● Directions
Leaving out pictures, output exactly the lines below from the one that has "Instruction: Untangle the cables" through the one that has "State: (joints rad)", and nothing else.

● Data extract

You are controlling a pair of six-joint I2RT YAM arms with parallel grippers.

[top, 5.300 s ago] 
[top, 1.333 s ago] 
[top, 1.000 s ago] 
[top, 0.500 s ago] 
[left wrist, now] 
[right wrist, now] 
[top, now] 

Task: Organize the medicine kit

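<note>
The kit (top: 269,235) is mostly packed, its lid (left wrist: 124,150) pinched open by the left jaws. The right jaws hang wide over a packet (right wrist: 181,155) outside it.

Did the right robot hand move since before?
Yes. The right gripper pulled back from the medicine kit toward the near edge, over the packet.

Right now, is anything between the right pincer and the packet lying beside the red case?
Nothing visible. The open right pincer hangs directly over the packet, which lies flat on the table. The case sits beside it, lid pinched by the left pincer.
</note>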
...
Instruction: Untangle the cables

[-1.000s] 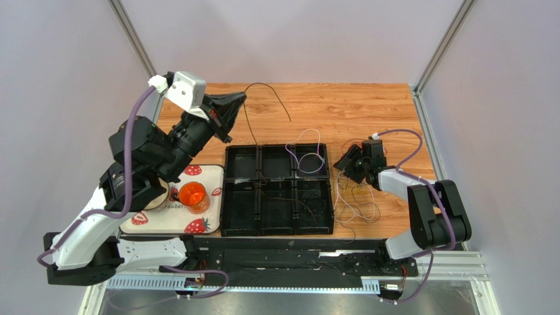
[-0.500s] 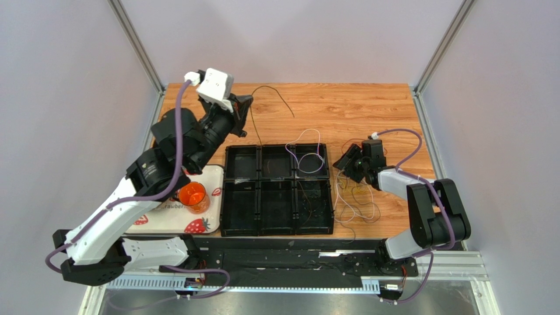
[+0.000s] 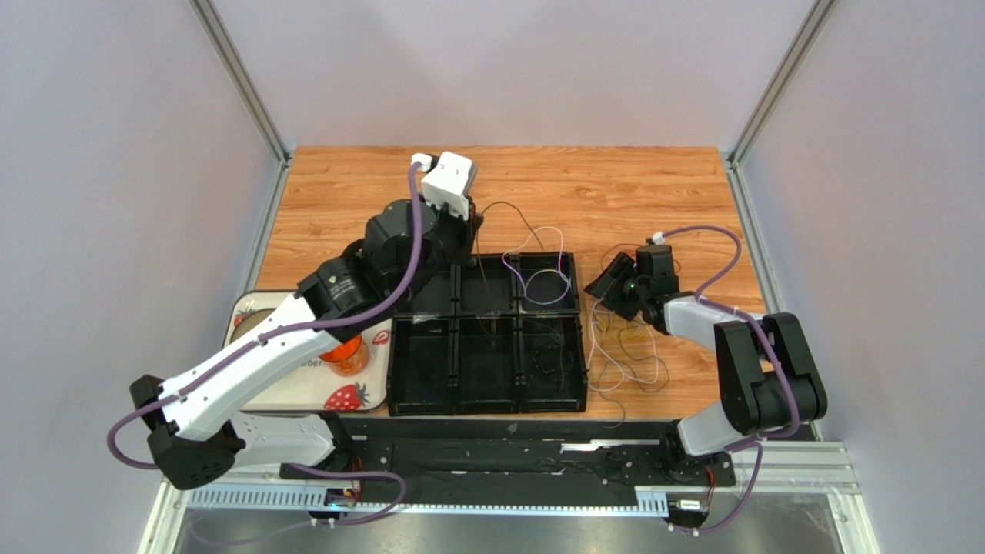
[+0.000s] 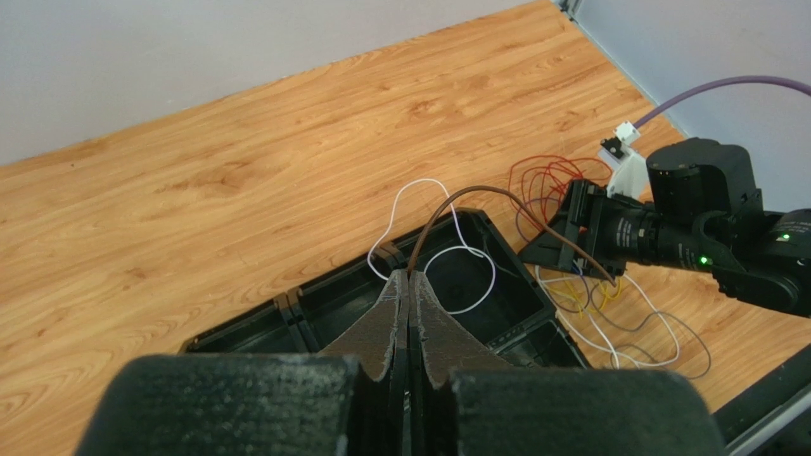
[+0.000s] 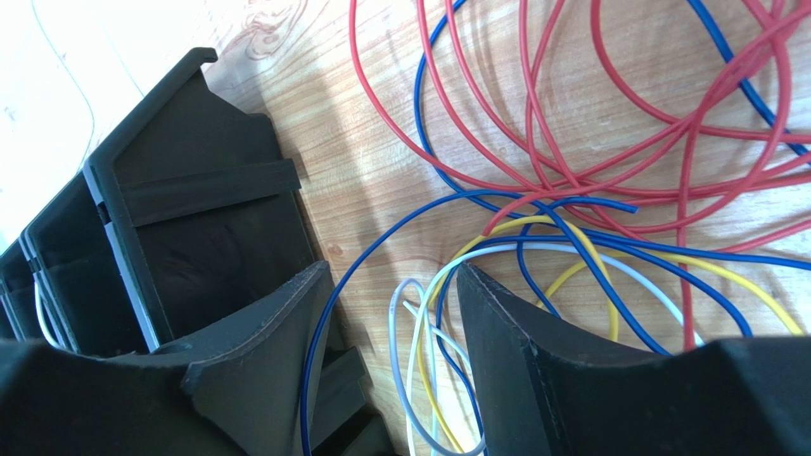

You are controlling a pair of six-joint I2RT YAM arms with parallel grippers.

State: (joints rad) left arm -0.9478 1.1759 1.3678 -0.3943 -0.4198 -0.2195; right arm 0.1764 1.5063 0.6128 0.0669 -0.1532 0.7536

● Solution to this task
Instruction: Untangle the cables

[-1.000s] 
[-0.500s] 
[+0.000s] 
[+0.000s] 
[+0.000s] 

You are controlling a pair of six-joint I2RT YAM arms with parallel grippers.

State: (joints rad) left arm -0.9478 1.1759 1.3678 -0.3943 -0.4198 -0.2195; right arm 0.1764 1.5063 0.6128 0.0669 -0.1532 0.7536

This is the complete output for the exercise.